Repository files navigation

Development Guide

This document hopefully contains all of the necessary information for you to start developing in this repository right now, but that does not replace the communication expected with the rest of your team members.

I don't care about anything - Tell me the essentials

The repository is a monorepo. The repository is organized to projects by categories (services, libraries, tools, etc). Therefore if you want to find the code of the x service - you can find it in the services directory, expectedly.

We use pdm for project & package management. You can read more about it below, as well in their documentation.

  • Install it.
  • Configure it to the Pagaya's PyPi (it's a process, unfortunately. Ask Shacham how, hopefully the process improved).
  • Run source configure_pdm.sh in order to configure recommended configurations to the tools.

And that's it.

Now in order to start working on a project, just cd over to it, run pdm sync to install all of its dependencies (PDM will make the virtualenvs for you! Managing them on your own is not needed anymore!), and that's it - you're ready to work.

The only thing that's left to disclose is pdm run checks which is the command that the CI runs in order to runs the tests and stuff. So run them yourself in order test whether you pass the CI or not, locally.

Please note that we have a lot of format checks configured, and so a friendly suggestion is to use pdm run format as liberally as you can and not try to fix those formatting errors yourselves. Running pdm run format will automatically fix those formatting errors 99% of the time, save for things for documentation, etc.

Repository Guide

This repository is constructed as a monorepo around the Datafy domain. All of the services, libraries and tools should relate to it in some ways. Projects should be located in an indicative location, with their definition being:

  • libs - For libraries containing modules that are meant to be installed using a package manager (like pip or pdm), imported, and then reused.
  • services - For serivces.
  • tools - For first-party development tools.

Python Projects Guide

All of the source-code present in the repository is expected to be written in Python. The following relates to Python development in this repository.

PDM - Python Development Master

We're the prime development team in Pagaya - the first! - To use PDM (or Python Development Master), which is a tooling suite for Python which aims to be the one-stop-shop project management & package-management solution for Python.
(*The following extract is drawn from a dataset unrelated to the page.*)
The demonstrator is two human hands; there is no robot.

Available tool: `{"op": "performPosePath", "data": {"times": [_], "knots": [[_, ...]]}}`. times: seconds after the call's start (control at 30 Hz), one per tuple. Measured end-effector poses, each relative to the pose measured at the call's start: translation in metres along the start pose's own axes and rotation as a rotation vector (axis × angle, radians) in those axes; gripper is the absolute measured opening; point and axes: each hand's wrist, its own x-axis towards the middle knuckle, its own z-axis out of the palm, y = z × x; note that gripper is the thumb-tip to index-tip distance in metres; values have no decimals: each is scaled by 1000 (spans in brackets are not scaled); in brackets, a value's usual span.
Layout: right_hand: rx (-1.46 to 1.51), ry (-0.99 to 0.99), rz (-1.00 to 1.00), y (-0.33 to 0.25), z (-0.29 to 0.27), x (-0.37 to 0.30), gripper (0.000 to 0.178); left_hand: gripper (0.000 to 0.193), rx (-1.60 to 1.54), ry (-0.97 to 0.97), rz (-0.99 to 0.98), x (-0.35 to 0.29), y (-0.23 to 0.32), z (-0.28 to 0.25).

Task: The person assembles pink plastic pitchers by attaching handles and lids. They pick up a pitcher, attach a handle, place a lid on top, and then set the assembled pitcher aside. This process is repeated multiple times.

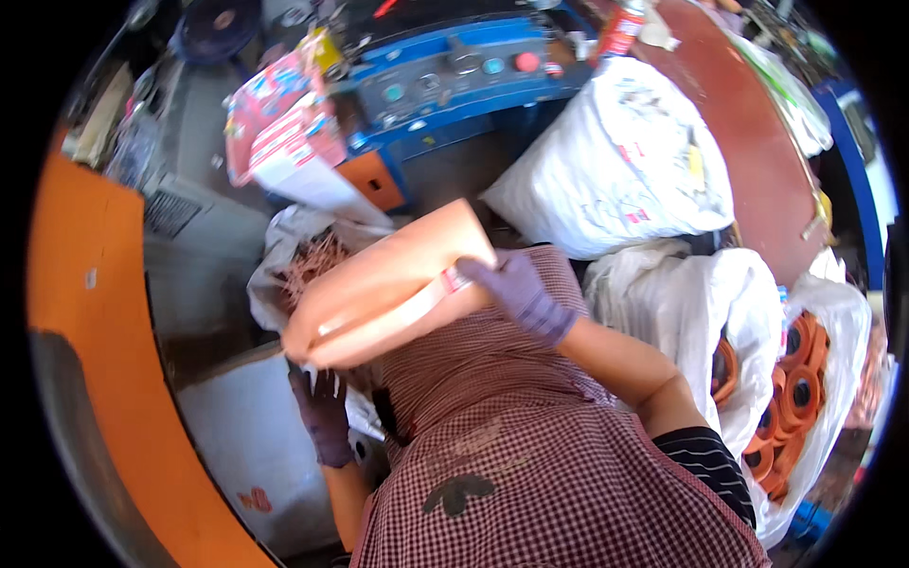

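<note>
My right hand [526,295], in a purple-grey glove, grips a smooth peach-orange piece [398,265] by its right end. The piece is long and looks like a curved or rolled sheet, with a narrow strip along its near side; motion blurs it. It is held tilted in front of my checked apron [568,464]. Below its left end, my gloved left hand [322,412] has its fingers spread and holds nothing. Whether the left fingertips touch the piece I cannot tell. Behind the piece, a white bag [275,256] holds thin pinkish scraps [314,263].
A machine panel [464,76] with coloured buttons stands ahead. To the right are a full white sack [615,161] and white bags [682,293] with orange rings [801,393]. An orange panel [104,284] and a pale box [246,435] flank my left; a pink-patterned package [284,114] sits farther ahead.
</note>
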Motion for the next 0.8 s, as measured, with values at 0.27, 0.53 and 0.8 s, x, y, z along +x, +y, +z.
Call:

You can read more at their official documentation here.

Common configurations that you should probably set are:

  • pdm config venv.with_pip True - Will make it so that virtual environments made with pdm are made with pip, to allow pip install packages and experimentation. This should not be abused too much, of course.
  • pdm config strategy.save compatible - Will make is so that adding dependencies (with pdm add) will add to the pyproject.toml the dependency with a compatability specifier.

For your convencience, you can run the following in order to configure it quickly. Just run:

source ./configure_pdm.sh

With pdm we'll be doing the following:

  • Manage requirements
  • Use their build-system in order to build the packages
  • Use their publishing utilities to publish the package (although through CI/CD, you won't notice this).
  • Maybe even utilize the fact that they can create virtualenvs for you, encapsulating that concept forever.

But, since we're doing a monorepo, it can make some things slightly harder to do. Specifically, all of our quality checks and inspections, in a functioning monorepo of our design, should be done twice:

  1. Run the checks w/ all of the dependencies as they exist in the repository
  2. Run the checks w/ all of the dependencies as they exist in the outside world (pypi)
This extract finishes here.